Not that I want others to be in a rough situation, but it's good to hear I'm not alone in stressing and somewhat struggling with my options:-).
Currently my wife and I each have a sister that lives in town. Both adore their niece, but my sister is a single mother and in a stressful and highly demanding military position and since we all know how unpredictable childbirth is we can't expect or securely rely on her. A's sister may be able to come to our house and be here with Olivia while we are away. We have close friends in town that have also offered to take O, but both have demanding work schedules and are more offering as a last resort option.

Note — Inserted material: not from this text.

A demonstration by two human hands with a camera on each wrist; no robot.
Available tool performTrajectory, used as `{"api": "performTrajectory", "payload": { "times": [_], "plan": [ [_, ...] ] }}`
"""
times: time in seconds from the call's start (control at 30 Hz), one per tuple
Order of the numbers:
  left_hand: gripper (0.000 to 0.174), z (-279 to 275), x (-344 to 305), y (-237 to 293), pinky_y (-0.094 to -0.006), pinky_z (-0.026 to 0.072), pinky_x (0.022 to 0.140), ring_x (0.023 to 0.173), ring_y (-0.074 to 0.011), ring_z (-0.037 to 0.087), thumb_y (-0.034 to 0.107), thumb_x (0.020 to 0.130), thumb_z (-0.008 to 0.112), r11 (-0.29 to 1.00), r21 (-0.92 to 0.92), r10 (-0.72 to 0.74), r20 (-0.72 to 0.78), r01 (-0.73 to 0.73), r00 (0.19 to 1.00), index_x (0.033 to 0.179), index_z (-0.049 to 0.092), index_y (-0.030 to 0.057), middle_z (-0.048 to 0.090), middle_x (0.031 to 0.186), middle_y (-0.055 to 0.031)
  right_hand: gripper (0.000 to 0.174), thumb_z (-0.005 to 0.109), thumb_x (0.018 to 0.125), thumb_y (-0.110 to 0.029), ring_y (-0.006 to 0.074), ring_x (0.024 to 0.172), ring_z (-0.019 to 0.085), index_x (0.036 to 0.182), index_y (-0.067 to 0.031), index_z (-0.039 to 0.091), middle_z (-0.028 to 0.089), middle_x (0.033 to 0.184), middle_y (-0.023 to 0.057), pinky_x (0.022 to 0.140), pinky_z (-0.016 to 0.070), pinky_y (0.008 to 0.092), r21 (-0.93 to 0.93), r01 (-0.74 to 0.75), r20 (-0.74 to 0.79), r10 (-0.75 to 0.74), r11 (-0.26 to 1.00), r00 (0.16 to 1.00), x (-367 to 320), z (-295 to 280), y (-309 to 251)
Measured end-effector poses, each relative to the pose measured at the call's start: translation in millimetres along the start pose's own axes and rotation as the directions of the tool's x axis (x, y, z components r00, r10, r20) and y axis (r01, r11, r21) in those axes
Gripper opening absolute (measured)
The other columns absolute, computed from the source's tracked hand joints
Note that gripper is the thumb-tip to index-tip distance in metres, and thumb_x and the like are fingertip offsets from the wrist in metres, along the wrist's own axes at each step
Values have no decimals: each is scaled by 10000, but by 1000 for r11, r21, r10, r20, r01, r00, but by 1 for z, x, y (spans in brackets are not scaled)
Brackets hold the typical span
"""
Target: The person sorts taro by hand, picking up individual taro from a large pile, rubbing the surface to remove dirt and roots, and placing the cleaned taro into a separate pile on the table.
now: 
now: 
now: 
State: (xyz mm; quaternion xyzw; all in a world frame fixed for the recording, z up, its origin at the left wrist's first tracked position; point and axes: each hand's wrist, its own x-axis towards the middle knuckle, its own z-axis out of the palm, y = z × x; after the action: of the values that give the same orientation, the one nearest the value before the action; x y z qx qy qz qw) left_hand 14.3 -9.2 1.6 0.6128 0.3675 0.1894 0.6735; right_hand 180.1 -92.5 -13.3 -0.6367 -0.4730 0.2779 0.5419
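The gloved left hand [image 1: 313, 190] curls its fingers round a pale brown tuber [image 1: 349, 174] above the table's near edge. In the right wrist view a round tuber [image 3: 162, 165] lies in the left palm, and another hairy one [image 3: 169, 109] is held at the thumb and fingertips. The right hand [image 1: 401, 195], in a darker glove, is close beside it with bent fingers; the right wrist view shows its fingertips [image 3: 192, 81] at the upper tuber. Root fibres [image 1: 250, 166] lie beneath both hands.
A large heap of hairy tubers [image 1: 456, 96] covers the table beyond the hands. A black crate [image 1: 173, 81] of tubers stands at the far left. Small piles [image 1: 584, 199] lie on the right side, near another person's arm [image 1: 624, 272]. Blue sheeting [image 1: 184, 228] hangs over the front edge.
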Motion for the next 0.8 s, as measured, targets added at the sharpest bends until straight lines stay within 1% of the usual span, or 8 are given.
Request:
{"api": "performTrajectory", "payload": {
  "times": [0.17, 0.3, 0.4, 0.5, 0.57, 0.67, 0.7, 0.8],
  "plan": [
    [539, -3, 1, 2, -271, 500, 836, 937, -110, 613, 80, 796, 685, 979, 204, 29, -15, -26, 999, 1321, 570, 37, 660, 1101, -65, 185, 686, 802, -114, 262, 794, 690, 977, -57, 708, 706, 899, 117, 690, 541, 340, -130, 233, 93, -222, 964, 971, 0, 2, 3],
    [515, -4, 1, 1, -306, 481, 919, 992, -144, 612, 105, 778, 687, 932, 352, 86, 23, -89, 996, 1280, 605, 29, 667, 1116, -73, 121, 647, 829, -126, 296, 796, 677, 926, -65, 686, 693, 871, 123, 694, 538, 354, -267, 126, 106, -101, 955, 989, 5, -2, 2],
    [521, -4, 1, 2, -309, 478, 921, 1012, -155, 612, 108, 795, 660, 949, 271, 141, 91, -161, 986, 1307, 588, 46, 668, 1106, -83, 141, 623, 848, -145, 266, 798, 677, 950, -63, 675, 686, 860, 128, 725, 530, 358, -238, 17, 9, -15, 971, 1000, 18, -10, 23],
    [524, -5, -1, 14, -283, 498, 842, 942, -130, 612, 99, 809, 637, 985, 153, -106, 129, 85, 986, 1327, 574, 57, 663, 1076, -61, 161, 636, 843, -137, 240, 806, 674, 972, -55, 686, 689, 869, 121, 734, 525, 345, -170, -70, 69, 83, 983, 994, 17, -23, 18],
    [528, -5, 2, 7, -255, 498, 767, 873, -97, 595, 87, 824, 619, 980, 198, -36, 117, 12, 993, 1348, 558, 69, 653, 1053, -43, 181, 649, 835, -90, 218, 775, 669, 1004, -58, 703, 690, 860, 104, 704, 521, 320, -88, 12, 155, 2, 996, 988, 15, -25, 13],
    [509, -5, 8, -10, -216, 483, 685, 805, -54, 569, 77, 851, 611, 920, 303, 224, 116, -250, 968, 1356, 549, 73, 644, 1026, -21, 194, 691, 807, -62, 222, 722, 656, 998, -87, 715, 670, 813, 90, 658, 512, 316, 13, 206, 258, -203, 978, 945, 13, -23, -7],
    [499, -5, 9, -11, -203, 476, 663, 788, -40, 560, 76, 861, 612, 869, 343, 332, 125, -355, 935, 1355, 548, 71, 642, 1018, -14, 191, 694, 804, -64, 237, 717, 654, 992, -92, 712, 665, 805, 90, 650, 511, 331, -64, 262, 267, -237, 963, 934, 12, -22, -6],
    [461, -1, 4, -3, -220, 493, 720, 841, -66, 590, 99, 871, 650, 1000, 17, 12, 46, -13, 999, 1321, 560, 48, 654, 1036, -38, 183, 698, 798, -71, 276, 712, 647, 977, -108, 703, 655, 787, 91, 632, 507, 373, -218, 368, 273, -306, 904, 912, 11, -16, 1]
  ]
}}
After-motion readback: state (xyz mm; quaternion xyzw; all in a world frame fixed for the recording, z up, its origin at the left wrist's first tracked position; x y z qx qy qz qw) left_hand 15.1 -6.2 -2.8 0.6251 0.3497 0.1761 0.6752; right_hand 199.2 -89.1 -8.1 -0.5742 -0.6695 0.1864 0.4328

There are others that have offered, but no one that I truly want to rely on or feel comfortable knowing that Olivia will be with for a prolonged amount of time.

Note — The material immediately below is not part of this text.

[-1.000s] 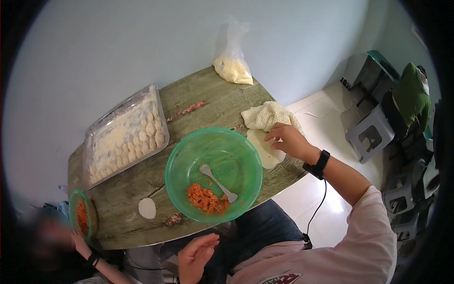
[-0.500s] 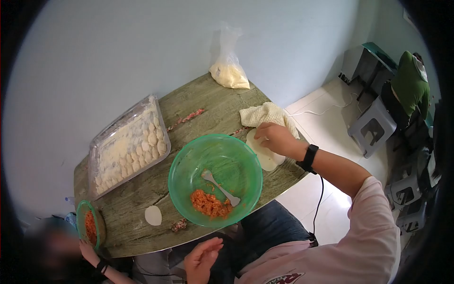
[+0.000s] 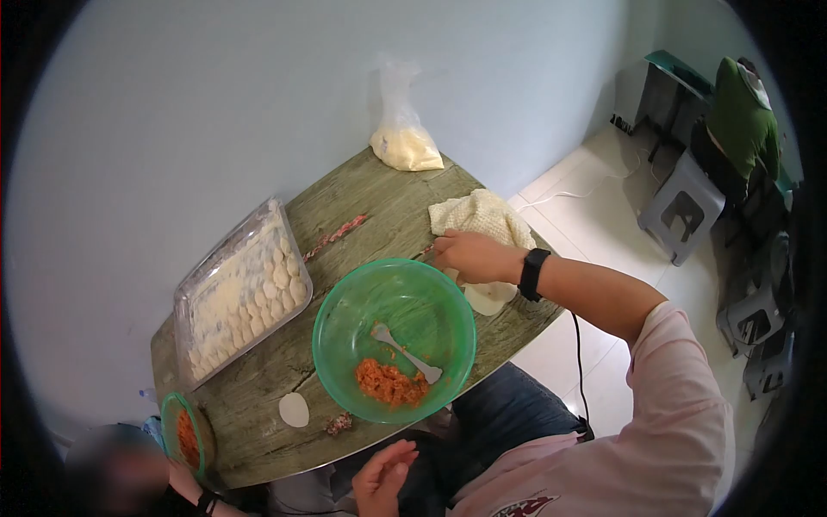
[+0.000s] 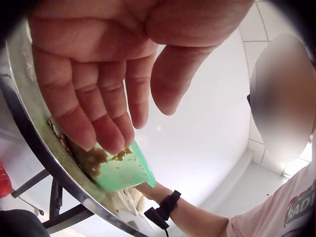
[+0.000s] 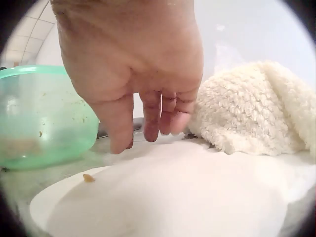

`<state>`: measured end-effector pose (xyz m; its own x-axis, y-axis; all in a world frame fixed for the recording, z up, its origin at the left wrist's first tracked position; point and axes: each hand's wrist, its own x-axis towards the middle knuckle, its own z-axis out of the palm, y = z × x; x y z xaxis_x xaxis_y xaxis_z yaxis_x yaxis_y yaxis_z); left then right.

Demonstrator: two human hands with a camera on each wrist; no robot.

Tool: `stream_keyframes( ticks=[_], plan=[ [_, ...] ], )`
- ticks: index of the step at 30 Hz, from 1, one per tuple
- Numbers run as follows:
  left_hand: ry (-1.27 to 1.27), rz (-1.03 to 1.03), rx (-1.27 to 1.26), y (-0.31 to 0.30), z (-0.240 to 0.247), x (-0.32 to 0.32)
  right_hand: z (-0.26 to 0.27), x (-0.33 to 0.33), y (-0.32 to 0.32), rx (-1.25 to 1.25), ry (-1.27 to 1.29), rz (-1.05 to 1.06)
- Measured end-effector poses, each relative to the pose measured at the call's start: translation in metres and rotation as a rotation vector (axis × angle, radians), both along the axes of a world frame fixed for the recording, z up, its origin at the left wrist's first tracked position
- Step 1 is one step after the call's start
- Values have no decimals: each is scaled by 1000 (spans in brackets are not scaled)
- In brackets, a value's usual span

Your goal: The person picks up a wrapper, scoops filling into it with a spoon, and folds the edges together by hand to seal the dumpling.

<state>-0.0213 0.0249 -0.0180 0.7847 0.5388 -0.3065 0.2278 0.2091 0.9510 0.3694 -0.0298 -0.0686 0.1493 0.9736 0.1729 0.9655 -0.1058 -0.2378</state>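
My right hand [image 3: 478,256] is over the left side of several overlapping dough wrappers [image 3: 492,298], beside a cream towel [image 3: 484,215]. In the right wrist view its thumb and fingers [image 5: 152,118] point down at the far edge of the wrappers [image 5: 173,192], apart from one another with nothing seen between them. A crumb of filling lies on the top wrapper. My left hand [image 3: 383,476] hangs in front of the table edge, its fingers [image 4: 106,113] loosely bent and holding nothing. Between the hands stands a green bowl [image 3: 392,273] with orange filling [image 3: 389,384] and a grey spoon [image 3: 405,351].
A single wrapper [image 3: 294,410] lies left of the bowl. Farther back are a floured tray [image 3: 244,294] of dumplings and a bag of flour [image 3: 405,148]. Another person's hand [image 3: 183,479] is near a smaller bowl [image 3: 204,439] of filling. Someone in green [image 3: 743,115] sits behind.
My right hand has moved left across the wrappers toward their left edge. The left hand stays loosely bent at the table edge. The head view has shifted slightly.
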Motion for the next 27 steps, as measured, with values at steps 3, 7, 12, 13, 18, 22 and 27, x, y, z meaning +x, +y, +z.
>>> stream_keyframes(
  ticks=[3,7,12,13,18,22,27],
  plan=[
    [-25,5,28,-3,-3,0,5,2,4,-19,-4,39],
    [-32,10,15,-5,-3,0,8,1,8,-63,-7,6],
    [-28,11,8,-7,-2,1,1,5,4,81,79,48],
    [-21,13,2,-8,-2,2,-2,6,5,81,79,47],
    [5,13,11,-9,-4,4,-8,9,13,45,63,82],
    [-12,12,4,-10,-4,3,-5,9,13,51,35,82],
    [6,32,-6,-11,-5,3,16,24,1,-60,474,119]
  ],
)
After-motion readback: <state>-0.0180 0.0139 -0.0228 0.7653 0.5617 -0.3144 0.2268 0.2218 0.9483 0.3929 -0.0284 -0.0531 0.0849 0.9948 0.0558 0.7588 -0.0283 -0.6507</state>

Like cocolibby mentioned we really didn't or don't want our family members coming to stay here for a prolonged amount of time, actually none outside of staying with O while baby boy is being born. A's mom was planning on coming to our home, caring for Olivia and our dog and while she would be here to meet our son, she had planned on staying at A's sister's for the duration of her visit. We also really want the alone time with our children and not the stress of having a guest in our home. Not to mention we have a smaller home and A's mom is happy to stay elsewhere
I guess at this point I am really leaning on my sister in law as our go to person. She is very familiar with our home, set-up, and Liv's routines. This is another big thing-- we were really hoping to have someone that is familiar with the how and what of Liv's day, meals, and so forth. Other worries of mine were thinking of my mom( who I love and loves Olivia very much) coming as a very last resort and all would go haywire! Not that my mom can't handle a child, it's just that she has very different ways of doing things and I know things would be quite stressful for her, Olivia, our dog, and therefore us as well. Just thinking of the chaos that would ensue makes me nervous.

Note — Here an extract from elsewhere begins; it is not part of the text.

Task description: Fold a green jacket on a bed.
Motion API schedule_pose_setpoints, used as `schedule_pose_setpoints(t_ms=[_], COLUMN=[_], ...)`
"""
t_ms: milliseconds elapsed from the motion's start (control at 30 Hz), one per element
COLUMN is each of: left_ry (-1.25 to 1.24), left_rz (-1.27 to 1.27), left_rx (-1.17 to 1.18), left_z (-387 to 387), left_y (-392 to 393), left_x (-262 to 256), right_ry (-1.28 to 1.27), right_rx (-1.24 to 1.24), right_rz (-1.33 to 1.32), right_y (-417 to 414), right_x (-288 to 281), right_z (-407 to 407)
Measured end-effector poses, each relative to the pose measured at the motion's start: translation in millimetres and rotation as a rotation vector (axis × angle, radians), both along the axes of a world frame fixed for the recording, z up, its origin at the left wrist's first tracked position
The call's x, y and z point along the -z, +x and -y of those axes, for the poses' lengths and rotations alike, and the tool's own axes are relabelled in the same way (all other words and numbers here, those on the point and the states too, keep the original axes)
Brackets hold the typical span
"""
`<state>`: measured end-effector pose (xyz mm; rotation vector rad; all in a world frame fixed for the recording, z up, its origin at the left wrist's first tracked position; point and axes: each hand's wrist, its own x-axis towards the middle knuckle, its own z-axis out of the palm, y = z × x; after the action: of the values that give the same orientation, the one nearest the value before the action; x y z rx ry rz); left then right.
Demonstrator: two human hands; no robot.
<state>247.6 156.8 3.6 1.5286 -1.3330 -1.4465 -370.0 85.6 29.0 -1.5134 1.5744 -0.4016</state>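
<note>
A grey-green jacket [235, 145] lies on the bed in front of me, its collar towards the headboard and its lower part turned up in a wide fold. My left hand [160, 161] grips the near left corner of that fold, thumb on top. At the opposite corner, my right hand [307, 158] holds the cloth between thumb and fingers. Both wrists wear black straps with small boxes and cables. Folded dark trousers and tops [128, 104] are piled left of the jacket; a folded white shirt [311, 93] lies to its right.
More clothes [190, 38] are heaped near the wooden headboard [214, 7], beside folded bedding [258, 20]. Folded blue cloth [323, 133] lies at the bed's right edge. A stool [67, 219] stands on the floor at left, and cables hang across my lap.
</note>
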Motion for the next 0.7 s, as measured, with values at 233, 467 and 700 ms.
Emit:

We obviously want our daughter to be with a trusted and reliable loved one of ours. It goes without saying that we will not leave her with someone we don't trust. Seriously if I had to I would have my midwife set up a homebirth for us, but we would still need childcare in our home and a homebirth is not my first preference. We also like the idea of someone who knows and can come to our home and can also feed our dog. We sound pretty demanding, but being at our home will be easier for whoever because Liv feels safe and secure here and we also feel that she is safe and secure here. Do you guys have those friends and family members that have very difficult homes to have your child in? We just finished some extended visits at places with scary stairs, lots and lots of untouchables, dogs not accustomed to small children, etc. These vists away really made me revisit our options and what may be best.